Dean is charged with murder in Jefferson's Oct. 12, 2019 death.
On that night, a neighbor had called police requesting a welfare check after he saw the door open at Jefferson's Fort Worth home.
Jefferson, 28, was playing video games with her 8-year-old nephew when Dean walked into the backyard. She grabbed her gun and had gotten up to look out the window when she was shot, police records show. Jefferson died at the scene.
An arrest warrant stated three times that Dean did not announce that he was a police officer when he walked around the house.
Dean did not give any statement to Fort Worth investigators on why he shot, officials said. In such investigations, it's common for a police officer to give a statement to investigators and to the internal affairs division of their police department.
Dean resigned before he could be fired, Fort Worth Police Department officials said.
Dean said he had no comment while leaving court Tuesday morning.

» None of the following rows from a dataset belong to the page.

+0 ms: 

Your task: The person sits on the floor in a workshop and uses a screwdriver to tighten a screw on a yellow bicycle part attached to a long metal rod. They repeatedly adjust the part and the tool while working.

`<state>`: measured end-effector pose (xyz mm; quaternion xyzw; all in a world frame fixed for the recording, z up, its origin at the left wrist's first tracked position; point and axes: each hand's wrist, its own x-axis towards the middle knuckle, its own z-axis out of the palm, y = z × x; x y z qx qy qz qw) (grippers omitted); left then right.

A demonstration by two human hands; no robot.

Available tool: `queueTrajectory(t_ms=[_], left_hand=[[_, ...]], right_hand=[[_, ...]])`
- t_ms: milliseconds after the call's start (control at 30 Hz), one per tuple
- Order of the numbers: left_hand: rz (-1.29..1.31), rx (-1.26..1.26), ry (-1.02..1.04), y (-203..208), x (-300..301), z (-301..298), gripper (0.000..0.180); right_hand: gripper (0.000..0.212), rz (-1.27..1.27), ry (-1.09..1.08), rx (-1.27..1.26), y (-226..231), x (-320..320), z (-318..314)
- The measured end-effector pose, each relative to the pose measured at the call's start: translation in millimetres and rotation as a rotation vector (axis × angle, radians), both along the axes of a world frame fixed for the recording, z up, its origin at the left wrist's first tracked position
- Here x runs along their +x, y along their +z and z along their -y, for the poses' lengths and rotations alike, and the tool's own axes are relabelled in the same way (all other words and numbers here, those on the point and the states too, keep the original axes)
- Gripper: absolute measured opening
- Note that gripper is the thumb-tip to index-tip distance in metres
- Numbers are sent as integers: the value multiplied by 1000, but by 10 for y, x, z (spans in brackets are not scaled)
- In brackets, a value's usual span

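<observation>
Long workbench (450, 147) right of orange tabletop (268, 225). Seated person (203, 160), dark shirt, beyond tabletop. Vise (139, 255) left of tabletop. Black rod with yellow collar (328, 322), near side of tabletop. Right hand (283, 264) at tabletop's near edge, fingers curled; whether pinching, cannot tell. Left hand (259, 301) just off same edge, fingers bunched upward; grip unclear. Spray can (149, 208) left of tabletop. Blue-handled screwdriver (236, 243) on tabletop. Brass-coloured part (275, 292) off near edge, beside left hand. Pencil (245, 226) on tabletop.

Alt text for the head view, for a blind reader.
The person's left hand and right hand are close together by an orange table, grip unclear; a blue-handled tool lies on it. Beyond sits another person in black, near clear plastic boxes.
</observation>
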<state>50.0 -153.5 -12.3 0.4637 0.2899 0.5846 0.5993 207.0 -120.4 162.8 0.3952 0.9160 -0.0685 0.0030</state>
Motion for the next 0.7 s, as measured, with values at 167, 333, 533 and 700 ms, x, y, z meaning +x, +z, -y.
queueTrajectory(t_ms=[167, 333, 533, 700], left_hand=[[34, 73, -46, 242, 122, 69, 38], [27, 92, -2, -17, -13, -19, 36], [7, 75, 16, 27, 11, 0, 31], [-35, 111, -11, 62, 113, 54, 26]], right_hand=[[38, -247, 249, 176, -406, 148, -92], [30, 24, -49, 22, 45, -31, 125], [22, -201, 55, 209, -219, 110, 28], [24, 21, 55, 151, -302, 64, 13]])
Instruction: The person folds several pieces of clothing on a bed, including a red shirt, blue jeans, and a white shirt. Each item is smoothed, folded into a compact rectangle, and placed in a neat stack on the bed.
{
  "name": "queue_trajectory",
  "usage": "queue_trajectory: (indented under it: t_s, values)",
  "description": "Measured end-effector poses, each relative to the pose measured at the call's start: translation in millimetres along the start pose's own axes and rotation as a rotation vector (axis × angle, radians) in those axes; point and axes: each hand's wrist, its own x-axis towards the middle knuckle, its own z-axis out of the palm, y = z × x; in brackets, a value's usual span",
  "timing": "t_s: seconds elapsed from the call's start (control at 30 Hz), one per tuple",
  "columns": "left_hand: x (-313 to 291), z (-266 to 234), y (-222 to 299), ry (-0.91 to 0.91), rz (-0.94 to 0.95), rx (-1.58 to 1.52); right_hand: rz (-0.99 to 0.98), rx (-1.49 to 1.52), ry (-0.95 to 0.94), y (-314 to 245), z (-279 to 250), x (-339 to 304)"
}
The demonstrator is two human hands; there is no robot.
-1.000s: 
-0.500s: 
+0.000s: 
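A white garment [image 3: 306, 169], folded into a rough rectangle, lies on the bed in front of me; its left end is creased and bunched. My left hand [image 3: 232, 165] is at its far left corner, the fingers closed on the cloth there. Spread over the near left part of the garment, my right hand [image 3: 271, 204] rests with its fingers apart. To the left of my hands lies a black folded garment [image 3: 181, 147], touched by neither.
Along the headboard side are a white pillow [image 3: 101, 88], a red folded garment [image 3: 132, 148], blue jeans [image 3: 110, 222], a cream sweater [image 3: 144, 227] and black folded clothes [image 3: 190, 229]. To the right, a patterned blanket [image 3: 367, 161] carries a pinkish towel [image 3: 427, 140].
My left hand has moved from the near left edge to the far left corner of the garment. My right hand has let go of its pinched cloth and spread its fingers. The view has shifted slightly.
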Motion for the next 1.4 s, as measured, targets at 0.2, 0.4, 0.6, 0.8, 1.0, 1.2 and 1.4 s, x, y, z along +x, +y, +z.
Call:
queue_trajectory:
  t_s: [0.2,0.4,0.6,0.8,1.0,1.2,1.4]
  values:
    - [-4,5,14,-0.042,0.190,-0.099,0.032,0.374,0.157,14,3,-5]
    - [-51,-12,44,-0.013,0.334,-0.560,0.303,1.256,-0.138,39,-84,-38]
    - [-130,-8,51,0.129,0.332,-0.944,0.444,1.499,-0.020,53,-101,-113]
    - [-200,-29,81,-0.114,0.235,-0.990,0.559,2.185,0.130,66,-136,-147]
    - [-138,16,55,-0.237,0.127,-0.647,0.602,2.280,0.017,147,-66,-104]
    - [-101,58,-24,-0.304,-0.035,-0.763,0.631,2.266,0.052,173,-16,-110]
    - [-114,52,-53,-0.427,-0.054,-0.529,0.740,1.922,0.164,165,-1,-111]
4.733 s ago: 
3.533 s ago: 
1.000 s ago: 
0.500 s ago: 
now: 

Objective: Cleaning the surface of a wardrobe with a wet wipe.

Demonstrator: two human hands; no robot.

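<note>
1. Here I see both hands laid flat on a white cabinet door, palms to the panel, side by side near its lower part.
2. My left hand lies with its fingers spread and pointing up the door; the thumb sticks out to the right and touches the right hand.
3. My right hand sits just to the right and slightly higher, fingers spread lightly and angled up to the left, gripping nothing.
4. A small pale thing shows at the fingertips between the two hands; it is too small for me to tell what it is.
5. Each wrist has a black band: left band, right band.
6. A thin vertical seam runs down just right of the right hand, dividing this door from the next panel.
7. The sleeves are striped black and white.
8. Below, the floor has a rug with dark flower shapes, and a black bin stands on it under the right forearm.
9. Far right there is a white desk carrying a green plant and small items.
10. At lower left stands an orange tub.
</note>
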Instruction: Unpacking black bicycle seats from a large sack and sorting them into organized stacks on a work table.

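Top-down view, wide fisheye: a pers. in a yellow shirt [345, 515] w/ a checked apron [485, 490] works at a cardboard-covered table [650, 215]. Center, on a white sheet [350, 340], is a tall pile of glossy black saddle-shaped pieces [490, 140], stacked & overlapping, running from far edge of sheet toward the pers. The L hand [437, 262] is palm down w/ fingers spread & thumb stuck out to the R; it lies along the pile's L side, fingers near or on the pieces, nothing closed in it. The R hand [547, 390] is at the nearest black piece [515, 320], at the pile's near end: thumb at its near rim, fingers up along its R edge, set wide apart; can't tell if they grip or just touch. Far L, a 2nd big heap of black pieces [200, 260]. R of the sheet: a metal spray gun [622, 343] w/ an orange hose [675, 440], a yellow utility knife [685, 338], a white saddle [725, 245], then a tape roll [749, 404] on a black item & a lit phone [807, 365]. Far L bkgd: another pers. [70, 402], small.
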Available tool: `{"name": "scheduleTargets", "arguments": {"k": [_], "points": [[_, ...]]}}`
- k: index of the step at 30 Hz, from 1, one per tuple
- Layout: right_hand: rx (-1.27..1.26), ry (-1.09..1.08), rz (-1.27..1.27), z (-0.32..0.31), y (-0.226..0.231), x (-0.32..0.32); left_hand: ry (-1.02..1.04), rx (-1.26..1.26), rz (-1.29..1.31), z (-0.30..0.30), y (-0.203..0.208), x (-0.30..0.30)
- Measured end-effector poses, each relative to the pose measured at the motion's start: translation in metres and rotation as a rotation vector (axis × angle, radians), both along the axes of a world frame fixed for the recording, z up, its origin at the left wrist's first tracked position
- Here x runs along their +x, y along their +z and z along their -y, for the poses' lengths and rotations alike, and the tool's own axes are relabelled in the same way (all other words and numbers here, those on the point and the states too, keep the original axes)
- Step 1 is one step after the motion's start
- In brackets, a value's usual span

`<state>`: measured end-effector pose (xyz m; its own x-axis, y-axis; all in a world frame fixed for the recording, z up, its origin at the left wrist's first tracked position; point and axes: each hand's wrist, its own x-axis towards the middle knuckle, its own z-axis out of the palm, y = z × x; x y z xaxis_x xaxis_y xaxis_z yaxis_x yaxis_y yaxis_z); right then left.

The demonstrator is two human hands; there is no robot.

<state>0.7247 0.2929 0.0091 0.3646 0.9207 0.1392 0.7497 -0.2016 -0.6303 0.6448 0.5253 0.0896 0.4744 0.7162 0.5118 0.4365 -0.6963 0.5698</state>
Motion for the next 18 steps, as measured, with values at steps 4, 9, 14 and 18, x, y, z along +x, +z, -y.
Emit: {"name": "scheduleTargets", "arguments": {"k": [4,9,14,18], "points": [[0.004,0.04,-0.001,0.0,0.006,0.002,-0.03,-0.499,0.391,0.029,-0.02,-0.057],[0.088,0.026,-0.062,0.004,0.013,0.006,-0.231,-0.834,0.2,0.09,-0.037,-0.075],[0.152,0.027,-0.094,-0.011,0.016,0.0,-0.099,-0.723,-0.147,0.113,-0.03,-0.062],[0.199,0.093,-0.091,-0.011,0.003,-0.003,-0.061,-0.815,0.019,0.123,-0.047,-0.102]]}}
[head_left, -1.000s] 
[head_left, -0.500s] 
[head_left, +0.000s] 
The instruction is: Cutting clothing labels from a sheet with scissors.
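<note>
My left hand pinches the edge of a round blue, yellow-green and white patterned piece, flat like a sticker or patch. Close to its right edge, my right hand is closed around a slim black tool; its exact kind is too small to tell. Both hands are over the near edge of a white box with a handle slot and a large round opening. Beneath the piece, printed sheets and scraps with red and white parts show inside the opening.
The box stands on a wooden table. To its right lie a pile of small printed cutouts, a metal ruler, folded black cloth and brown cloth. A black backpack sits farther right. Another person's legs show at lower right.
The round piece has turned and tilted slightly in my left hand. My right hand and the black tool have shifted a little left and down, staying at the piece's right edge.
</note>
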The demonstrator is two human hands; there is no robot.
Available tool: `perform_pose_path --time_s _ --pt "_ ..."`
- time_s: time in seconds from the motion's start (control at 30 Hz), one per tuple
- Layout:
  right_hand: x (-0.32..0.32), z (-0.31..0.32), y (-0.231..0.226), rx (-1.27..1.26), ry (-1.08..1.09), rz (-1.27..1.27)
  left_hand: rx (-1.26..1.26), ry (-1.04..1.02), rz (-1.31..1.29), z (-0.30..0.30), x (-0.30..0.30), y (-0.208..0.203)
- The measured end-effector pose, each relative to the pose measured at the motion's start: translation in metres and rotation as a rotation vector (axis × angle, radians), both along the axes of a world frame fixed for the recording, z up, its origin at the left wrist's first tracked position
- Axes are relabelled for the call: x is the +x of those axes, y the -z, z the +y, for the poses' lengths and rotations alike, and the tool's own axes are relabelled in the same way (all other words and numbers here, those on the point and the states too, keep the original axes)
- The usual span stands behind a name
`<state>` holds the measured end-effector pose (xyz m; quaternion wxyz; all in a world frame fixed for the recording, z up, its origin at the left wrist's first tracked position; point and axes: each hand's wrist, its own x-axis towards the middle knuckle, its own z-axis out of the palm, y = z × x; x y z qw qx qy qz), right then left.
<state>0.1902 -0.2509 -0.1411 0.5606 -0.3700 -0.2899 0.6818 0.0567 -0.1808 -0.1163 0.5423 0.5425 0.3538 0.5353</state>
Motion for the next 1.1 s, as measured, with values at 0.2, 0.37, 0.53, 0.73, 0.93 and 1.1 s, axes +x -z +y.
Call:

Now, as Dean prepares for trial, Fort Worth community leader Bob Ray Sanders is sharing the impact Jefferson's death has had on the community and her family's quest for justice.
"When it happened it just blew us away. It was just shocking," Sanders.
He said he had already joined a task force to improve police-community relations. The task force stemmed from other cases involving people of color who alleged that they were mistreated by officers at the Fort Worth Police Department because of their ethnicity.
"Rarely does a police officer ever get charged," Sanders said. "The fact that this officer was charged to begin with, caused the community to feel in a way they have never felt before. Now, that still doesn't mean there is going to be justice, but at least we are getting to the trial stage."
Sanders urges people to stay calm when that time comes, especially after what he's seen around the country in similar cases.
"My advice would be that whatever happens, we take it in stride and keep fighting for what we know we need," he said.